TASK ITEM>
For each line below that contains the word "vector", return that line.

GIVEN MATERIAL>
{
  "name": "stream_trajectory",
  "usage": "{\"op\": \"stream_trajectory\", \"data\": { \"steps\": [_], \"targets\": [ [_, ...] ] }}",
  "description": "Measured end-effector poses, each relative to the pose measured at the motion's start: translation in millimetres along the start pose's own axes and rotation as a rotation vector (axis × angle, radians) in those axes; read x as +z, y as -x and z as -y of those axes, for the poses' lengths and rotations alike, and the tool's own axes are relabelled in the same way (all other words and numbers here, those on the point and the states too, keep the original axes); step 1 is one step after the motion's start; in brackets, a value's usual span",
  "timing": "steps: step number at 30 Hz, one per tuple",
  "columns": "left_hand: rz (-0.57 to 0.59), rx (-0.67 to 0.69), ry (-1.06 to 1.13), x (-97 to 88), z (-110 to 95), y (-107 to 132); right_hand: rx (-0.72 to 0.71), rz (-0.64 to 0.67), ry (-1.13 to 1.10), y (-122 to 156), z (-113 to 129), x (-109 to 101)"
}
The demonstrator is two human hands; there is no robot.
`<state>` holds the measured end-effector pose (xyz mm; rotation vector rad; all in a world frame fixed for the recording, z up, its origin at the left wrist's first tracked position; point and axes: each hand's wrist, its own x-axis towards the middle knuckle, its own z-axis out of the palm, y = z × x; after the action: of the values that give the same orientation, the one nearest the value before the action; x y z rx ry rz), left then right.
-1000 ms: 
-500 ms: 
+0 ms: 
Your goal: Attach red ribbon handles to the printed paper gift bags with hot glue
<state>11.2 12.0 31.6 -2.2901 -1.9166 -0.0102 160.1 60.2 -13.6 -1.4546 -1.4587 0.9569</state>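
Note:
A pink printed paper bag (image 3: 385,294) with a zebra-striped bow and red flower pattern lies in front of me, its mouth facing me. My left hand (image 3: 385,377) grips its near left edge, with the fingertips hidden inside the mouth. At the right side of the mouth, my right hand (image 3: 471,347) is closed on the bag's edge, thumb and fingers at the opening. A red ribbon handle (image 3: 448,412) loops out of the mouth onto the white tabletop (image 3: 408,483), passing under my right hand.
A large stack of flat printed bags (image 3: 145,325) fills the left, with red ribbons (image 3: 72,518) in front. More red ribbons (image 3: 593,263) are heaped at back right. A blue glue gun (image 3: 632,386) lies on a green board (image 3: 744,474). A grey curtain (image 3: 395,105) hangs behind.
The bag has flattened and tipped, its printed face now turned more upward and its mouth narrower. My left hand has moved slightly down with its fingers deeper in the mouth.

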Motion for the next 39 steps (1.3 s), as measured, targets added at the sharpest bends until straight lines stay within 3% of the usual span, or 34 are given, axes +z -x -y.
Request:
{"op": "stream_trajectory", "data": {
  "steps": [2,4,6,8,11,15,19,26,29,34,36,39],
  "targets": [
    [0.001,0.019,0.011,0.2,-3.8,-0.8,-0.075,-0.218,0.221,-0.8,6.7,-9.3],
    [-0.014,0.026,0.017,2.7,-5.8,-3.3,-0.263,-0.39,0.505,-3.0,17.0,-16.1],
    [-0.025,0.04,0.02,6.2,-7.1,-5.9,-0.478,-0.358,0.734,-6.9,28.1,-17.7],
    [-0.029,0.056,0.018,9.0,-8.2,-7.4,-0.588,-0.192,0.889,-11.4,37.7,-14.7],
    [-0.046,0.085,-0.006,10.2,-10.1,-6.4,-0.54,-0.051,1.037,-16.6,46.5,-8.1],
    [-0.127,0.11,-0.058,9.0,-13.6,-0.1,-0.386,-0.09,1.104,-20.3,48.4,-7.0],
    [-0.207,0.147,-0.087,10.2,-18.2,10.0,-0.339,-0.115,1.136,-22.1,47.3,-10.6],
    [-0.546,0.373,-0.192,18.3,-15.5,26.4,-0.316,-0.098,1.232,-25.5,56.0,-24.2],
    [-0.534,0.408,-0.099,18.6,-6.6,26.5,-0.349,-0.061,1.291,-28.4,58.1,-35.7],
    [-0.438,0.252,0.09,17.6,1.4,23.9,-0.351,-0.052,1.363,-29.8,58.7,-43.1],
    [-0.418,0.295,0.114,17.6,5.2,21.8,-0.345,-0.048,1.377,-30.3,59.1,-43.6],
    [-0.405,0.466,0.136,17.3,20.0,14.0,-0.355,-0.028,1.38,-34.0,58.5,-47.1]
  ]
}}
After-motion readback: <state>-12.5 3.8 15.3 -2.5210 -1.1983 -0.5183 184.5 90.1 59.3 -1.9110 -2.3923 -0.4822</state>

SOLUTION FOR THIS PROBLEM>
  "description": "Measured end-effector poses, each relative to the pose measured at the motion's start: translation in millimetres along the start pose's own axes and rotation as a rotation vector (axis × angle, radians) in those axes; read x as +z, y as -x and z as -y of those axes, for the poses' lengths and rotations alike, and the tool's own axes are relabelled in the same way (all other words and numbers here, those on the point and the states too, keep the original axes); step 1 is one step after the motion's start; in brackets, a value's usual span",
`<state>` holds the measured end-effector pose (xyz mm; rotation vector rad; all in a world frame fixed for the recording, z up, its origin at the left wrist's first tracked position; point and axes: each hand's wrist, its own x-axis towards the middle knuckle, its own z-axis out of the palm, y = z × x; after the action: of the values that give the same orientation, the one nearest the value before the action; x y z rx ry rz), left then right.

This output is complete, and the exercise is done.